The new firm will merge the passive infrastructure assets of the three companies across 16 telecom territories in India and will initially have about 70,000 telecom sites, the statement said.
The move parallels "structural separation" (creation of a legally distinct and separate wholesale facilities company) more than "functional separation" (creation of an owned wholesale facilities company). Still, the move is interesting given the move to functional separation in Europe, where wholesale facilities are run by one entity, and all retail providers lease capacity and features to run their retail operations.

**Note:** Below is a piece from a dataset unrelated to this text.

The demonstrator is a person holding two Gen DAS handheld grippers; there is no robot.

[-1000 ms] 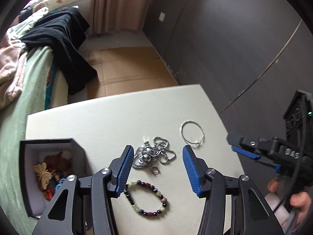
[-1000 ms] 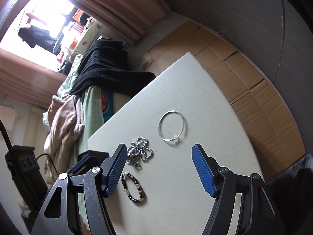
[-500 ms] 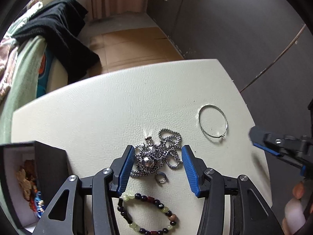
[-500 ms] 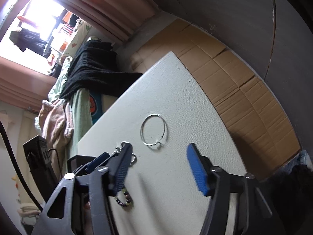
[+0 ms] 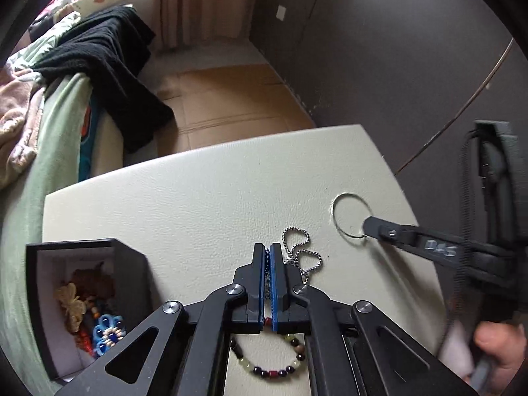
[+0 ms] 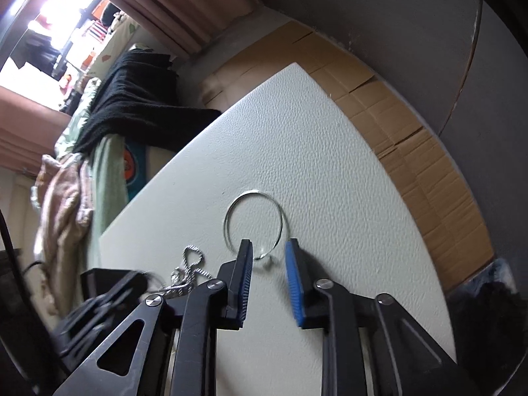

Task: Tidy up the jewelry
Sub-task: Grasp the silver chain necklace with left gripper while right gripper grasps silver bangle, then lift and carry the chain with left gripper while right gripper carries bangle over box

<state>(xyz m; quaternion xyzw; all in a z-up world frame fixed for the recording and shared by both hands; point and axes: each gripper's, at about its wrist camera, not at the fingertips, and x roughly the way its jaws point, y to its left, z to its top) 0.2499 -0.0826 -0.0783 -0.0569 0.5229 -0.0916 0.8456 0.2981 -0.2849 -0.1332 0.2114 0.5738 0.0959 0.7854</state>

The move by the three wireless service providers mirrors a broader change in the global communications business from a completely vertically-integrated model to a partially horizontally-integrated model. Basically, communications networks increasingly operate the way data networks do, with applications running on top of facilities that are owned by many different entities in the value chain.
You might call this a move to more "open" networks, and indeed that is precisely what is happening, in small steps.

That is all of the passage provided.